Regarding dependent claim 5, Zhang teaches wherein the trained conditional generative model is based a training dataset comprising training occluded images comprising {1}occluded objects{1} and {2}training counterpart images of whole object counterparts of the occluded objects{2} (paragraph 30: The diffusion model can be trained to perform mask completion of an amodal segmentation mask using {2}unoccluded object images labeled with ground truths{2}, {1}partially occluded object images with ground truths{1}, and amodal segmentation masks as ground truths (i.e., true masks)).

Regarding dependent claim 7, Zhang teaches wherein the conditional generative model is a conditional diffusion model (paragraph 47: the computation and parameters in a diffusion model 260 take part in the learned mapping function which reduces noise at each timestep (denoted as F). The model takes as input x (i.e., noisy or partially denoised image depending on the timestep), the timestep t, and conditioning information the model was trained to use).

Regarding dependent claim 8, Zhang teaches conditioning a trained latent diffusion model using the training dataset to train the conditional diffusion model (paragraph 115: One or more machine learning models including a mask network and a diffusion model can be trained through supervised learning. The mask training method 1200 can involve adjusting parameters of transformers, encoders, decoders, deep neural networks, and diffusion models based on error scores between ground truth masks and predicted segmentation masks; paragraph 52: Diffusion models may also be characterized by whether the noise is added to the image itself, or to image features generated by an encoder (i.e., latent diffusion)).  

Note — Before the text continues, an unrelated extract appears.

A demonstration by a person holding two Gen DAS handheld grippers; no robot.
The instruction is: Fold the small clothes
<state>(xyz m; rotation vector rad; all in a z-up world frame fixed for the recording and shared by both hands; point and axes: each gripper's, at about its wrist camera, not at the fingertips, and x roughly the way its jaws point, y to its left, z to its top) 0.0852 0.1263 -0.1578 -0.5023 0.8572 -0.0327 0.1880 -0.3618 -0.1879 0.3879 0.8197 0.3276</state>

Regarding dependent claim 9, Zhang teaches wherein conditioning the trained latent diffusion model further comprises, for each occluded image of the training dataset (paragraph 123: 40,000 images with multiple annotated instances can be used as the training set): 
receiving a prompt that selects an occluded object in the training occluded image (paragraph 55: The text prompt 340 can be encoded using a text encoder 350 (e.g., a multimodal encoder) to obtain guidance features 360 in guidance space 370; paragraph 107: The diffusion model can also receive the class of the occluded object as a text prompt or description that can guide the generation of the missing part of the occluded object); 
generating a mask of a visible region of the occluded object based on the prompt (paragraph 116: At operation 1210, a training image can be identified, where the training image can include an occluded object having a visible region and an occluded region. An occluding object is in front of the occluded region of the occluded object. The training image can include a ground truth segmentation mask for the occluded object, where a ground truth amodal segmentation mask indicates a region that includes the visible region and the occluded region of the occluded object); 
applying noise to the training counterpart image (paragraph 53: Diffusion models work by iteratively adding noise to the data during a forward process and then learning to recover the data by denoising the data during a reverse process.  For example, during training, guided latent diffusion model 300 may take an original image 301 in a pixel space 305 as input and apply forward diffusion process 310 to gradually add noise to the original image 305 to obtain noisy images 320 at various noise levels); and 
conditioning the trained latent diffusion model based on the prompt, the mask, the training occluded image, and the noised training counterpart image (paragraph 55: The guidance features 360 can be combined with the noisy images 320 at one or more layers of the reverse diffusion process 330 to ensure that the output image 390 includes content described by the text prompt 340; paragraph 122: At operation 1250, the parameters of the mask network can be updated, for example, through back propagation based on the comparison, to more closely match the expected position and area of the masks and amodal segmentation mask. Updating the parameters of the diffusion model of the mask network based on the comparison can train the diffusion model to generate more accurate segmentation masks).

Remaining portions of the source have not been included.